● **What to produce**: Will you quote precisely the lines that run from the top of the material below to the line containing "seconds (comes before", both ends included?

== Recorded data

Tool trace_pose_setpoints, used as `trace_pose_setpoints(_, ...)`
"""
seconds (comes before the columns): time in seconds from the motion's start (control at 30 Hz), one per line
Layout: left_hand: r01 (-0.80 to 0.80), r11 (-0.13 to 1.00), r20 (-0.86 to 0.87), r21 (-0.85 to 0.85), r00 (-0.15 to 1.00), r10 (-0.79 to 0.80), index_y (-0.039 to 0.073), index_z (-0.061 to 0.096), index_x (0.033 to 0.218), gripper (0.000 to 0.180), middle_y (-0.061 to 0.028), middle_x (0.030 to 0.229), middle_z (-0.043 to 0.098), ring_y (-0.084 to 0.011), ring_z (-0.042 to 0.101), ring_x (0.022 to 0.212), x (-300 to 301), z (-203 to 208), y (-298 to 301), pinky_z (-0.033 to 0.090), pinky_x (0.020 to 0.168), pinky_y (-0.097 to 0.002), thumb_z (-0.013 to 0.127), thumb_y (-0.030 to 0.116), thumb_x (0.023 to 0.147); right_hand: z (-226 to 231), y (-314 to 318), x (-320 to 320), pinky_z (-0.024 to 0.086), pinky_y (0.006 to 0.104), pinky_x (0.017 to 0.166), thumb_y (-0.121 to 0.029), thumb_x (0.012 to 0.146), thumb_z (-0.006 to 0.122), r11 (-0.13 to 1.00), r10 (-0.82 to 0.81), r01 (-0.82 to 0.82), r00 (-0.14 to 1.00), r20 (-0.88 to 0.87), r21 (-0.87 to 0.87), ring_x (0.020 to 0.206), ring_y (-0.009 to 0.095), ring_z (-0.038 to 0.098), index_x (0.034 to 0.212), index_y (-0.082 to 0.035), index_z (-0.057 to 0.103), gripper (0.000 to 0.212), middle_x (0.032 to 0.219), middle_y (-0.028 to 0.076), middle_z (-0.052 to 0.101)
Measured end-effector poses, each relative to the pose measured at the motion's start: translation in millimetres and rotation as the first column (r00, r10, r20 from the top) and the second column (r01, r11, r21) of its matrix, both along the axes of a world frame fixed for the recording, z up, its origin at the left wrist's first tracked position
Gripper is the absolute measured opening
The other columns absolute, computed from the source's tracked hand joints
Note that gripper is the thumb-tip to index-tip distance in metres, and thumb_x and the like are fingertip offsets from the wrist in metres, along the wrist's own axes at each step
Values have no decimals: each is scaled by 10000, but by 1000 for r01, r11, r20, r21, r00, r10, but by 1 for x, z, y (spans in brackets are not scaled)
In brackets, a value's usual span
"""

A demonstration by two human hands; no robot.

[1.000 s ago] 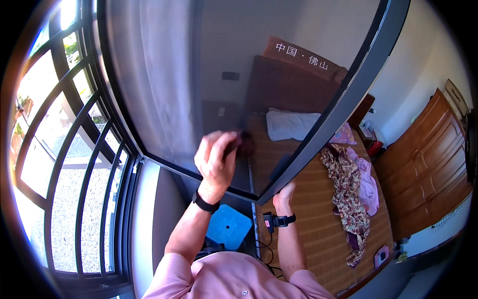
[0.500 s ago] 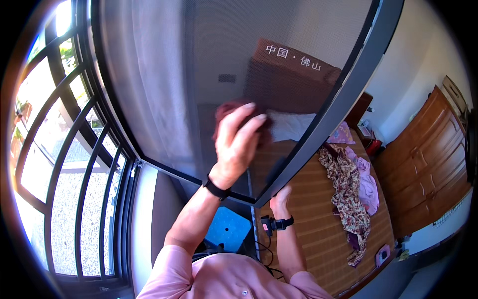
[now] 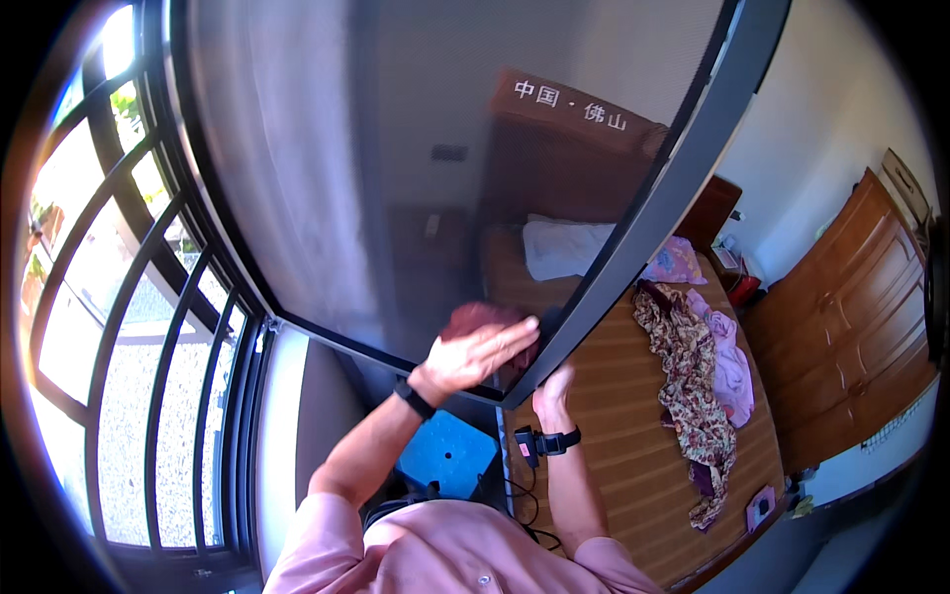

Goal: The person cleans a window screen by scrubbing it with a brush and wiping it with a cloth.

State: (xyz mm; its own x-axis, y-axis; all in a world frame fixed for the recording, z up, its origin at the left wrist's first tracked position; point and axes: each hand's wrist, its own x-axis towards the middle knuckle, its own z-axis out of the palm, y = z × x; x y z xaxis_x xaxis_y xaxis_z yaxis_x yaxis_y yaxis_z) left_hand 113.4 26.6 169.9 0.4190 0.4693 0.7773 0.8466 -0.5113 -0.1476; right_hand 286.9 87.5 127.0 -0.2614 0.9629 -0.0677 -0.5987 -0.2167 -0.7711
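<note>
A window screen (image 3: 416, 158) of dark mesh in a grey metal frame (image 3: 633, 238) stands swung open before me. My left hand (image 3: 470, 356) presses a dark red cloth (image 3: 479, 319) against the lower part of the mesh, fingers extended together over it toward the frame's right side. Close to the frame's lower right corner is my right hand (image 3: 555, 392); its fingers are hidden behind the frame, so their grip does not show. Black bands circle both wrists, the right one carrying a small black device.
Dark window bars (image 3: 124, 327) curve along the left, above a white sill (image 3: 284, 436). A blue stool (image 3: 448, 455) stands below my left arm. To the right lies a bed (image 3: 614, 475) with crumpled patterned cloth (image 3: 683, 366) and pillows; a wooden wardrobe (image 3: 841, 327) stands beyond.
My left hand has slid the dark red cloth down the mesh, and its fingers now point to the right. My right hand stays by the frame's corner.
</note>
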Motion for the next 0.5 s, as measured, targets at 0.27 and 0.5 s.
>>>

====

● **Reply to the exercise**:
Tool trace_pose_setpoints, used as `trace_pose_setpoints(_, ...)`
"""
seconds (comes before the columns): time in seconds from the motion's start (control at 30 Hz), one per line

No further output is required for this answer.